Among the records below, find the lines with the word "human" and copy them.

═════ Entries supplied

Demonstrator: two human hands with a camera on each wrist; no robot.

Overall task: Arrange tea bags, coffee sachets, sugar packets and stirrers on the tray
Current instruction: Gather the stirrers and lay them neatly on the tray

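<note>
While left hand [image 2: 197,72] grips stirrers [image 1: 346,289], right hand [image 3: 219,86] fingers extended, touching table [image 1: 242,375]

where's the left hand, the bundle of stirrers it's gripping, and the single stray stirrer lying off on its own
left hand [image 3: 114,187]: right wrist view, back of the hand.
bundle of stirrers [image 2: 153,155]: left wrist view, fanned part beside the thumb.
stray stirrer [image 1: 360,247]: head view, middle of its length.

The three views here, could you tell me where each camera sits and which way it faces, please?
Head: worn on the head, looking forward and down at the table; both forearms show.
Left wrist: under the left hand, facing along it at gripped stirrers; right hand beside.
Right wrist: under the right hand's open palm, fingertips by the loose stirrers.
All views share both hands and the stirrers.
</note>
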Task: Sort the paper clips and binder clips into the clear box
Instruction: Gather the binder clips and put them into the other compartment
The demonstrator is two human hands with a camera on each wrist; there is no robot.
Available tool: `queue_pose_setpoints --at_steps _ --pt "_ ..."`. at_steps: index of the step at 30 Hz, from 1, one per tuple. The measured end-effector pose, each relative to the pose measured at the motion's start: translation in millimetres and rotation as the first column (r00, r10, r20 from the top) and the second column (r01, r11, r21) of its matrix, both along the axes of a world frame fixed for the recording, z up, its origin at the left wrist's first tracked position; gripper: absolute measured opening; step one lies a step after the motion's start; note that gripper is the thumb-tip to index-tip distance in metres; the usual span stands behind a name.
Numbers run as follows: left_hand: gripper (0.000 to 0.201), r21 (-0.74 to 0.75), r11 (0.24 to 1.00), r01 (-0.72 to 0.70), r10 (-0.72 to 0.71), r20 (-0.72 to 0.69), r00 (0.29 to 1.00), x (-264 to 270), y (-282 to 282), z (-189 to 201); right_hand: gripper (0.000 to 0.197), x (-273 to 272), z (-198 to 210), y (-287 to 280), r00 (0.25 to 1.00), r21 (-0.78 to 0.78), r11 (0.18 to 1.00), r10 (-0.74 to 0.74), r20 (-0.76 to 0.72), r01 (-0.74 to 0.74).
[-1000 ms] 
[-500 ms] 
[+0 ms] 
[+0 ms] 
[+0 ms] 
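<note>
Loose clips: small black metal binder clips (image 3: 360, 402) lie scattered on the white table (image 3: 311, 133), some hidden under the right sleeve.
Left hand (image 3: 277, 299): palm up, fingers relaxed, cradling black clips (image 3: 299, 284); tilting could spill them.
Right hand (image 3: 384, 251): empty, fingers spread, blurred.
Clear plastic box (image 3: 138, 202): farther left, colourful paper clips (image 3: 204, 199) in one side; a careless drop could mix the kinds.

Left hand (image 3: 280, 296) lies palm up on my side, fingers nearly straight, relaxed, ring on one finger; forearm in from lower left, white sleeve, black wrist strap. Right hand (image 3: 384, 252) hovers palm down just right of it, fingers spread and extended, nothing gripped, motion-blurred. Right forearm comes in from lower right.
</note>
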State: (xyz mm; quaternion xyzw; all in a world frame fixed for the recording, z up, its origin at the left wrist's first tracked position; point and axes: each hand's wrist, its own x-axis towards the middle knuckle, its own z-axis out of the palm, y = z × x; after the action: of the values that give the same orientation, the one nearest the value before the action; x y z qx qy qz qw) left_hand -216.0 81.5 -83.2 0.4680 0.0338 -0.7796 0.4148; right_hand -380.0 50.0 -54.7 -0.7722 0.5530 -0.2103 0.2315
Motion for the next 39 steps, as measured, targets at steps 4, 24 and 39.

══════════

■ Solution to this exercise
Demonstrator: two human hands with a camera on each wrist; no robot.
The demonstrator is two human hands with a camera on each wrist; there is no robot.

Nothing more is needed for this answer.